HGO-YOLO: Advancing Anomaly Behavior Detection with Hierarchical Features and Lightweight Optimized Detection
- URL: http://arxiv.org/abs/2503.07371v1
- Date: Mon, 10 Mar 2025 14:29:12 GMT
- Title: HGO-YOLO: Advancing Anomaly Behavior Detection with Hierarchical Features and Lightweight Optimized Detection
- Authors: Qizhi Zheng, Zhongze Luo, Meiyan Guo, Xinzhu Wang, Renqimuge Wu, Qiu Meng, Guanghui Dong,
- Abstract summary: This study proposes a model called HGO-YOLO, which integrates the HGNetv2 architecture into YOLOv8.<n> Evaluation results show that the proposed algorithm achieves a mAP@0.5 of 87.4% and a recall rate of 81.1%, with a model size of only 4.6 MB and a frame rate of 56 FPS on the CPU.
- Score: 0.0
- License: http://creativecommons.org/licenses/by/4.0/
- Abstract: Accurate and real-time object detection is crucial for anomaly behavior detection, especially in scenarios constrained by hardware limitations, where balancing accuracy and speed is essential for enhancing detection performance.
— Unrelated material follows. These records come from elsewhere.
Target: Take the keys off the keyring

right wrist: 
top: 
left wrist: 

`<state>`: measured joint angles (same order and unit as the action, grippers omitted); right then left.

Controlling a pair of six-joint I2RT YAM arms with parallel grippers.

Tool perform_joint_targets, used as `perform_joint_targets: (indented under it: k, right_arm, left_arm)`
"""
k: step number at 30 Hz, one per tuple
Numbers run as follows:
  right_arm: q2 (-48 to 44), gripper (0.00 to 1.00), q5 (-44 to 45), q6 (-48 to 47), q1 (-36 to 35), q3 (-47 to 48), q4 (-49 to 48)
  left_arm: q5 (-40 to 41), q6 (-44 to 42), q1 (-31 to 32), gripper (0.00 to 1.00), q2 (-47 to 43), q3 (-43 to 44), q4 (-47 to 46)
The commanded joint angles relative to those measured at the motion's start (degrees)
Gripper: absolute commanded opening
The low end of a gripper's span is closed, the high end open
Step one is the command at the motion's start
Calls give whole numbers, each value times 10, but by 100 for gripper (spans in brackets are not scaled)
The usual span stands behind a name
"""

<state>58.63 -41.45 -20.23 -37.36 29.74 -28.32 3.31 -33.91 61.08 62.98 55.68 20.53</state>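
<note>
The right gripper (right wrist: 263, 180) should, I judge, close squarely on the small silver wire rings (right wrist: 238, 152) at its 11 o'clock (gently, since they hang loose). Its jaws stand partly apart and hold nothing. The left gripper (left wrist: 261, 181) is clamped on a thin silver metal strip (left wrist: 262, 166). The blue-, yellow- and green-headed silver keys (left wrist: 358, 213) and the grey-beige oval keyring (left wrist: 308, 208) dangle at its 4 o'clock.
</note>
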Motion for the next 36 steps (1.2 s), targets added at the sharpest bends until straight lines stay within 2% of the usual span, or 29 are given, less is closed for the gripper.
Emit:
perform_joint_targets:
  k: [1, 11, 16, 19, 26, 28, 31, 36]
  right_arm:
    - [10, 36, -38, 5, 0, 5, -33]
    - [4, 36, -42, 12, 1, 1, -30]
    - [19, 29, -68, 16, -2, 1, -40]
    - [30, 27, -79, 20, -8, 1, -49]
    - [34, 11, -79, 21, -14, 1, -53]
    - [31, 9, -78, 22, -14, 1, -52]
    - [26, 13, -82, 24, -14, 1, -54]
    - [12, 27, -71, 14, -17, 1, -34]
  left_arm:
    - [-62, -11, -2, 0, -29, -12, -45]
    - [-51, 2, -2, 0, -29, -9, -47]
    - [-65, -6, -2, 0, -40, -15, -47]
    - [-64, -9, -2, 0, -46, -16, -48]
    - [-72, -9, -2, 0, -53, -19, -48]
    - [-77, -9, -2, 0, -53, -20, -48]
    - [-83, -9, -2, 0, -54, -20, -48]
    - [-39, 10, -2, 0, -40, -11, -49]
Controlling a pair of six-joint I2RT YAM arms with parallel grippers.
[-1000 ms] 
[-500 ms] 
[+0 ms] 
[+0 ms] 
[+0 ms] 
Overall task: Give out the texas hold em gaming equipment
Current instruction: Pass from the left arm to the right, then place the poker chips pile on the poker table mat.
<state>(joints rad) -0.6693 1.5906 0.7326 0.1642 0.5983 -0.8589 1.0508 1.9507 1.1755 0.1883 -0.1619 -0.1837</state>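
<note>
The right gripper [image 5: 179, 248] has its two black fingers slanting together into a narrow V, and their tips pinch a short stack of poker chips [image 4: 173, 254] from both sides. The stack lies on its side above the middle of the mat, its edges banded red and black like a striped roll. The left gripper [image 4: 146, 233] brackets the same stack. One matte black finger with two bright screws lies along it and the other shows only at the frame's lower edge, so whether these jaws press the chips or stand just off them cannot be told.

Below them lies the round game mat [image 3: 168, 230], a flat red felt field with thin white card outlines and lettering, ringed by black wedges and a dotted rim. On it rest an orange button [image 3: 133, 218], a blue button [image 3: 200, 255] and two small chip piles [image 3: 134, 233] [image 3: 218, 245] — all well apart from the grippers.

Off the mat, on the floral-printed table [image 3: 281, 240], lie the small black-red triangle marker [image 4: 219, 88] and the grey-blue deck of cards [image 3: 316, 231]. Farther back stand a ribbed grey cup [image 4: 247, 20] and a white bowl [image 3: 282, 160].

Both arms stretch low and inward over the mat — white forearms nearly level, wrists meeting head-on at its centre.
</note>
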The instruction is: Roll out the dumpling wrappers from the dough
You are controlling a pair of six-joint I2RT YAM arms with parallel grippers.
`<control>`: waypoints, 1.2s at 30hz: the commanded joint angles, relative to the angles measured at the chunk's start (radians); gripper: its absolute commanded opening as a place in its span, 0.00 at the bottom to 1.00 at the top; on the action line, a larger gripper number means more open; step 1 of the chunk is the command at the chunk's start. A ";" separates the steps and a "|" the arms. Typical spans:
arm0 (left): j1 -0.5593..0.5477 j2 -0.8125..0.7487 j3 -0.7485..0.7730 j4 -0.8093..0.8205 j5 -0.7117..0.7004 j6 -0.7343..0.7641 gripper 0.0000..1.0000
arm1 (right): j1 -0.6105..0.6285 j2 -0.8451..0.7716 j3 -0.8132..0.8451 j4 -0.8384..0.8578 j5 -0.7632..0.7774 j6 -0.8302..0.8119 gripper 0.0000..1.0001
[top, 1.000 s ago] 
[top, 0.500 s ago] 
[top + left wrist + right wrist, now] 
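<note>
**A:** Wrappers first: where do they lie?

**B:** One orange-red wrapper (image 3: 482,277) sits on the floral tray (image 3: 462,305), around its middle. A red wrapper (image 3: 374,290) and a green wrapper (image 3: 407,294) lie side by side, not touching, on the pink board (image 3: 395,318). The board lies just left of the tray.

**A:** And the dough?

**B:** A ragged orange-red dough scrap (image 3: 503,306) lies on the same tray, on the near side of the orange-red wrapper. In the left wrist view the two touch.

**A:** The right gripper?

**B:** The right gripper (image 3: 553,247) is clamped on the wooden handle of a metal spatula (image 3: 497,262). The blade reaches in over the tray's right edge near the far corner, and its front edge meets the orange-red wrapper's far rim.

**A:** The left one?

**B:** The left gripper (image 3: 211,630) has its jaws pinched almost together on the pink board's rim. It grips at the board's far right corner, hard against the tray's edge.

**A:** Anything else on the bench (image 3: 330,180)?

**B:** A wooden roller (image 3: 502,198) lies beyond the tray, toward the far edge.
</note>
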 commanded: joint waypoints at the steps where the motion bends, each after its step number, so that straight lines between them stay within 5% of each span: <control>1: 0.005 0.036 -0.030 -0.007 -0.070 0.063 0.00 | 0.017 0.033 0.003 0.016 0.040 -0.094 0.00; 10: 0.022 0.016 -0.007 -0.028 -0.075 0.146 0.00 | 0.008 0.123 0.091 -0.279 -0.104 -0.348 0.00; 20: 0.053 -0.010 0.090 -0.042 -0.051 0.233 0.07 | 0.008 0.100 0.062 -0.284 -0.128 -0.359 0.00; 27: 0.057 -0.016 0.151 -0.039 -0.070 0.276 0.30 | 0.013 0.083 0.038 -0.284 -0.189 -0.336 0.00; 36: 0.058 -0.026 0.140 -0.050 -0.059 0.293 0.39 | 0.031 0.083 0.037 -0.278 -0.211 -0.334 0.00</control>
This study proposes a model called HGO-YOLO, which integrates the HGNetv2 architecture into YOLOv8. This combination expands the receptive field and captures a wider range of features while simplifying model complexity through GhostConv. We introduced a lightweight detection head, OptiConvDetect, which utilizes parameter sharing to construct the detection head effectively. Evaluation results show that the proposed algorithm achieves a mAP@0.5 of 87.4% and a recall rate of 81.1%, with a model size of only 4.6 MB and a frame rate of 56 FPS on the CPU. HGO-YOLO not only improves accuracy by 3.0% but also reduces computational load by 51.69% (from 8.9 GFLOPs to 4.3 GFLOPs), while increasing the frame rate by a factor of 1.7. Additionally, real-time tests were conducted on Raspberry Pi4 and NVIDIA platforms. These results indicate that the HGO-YOLO model demonstrates superior performance in anomaly behavior detection.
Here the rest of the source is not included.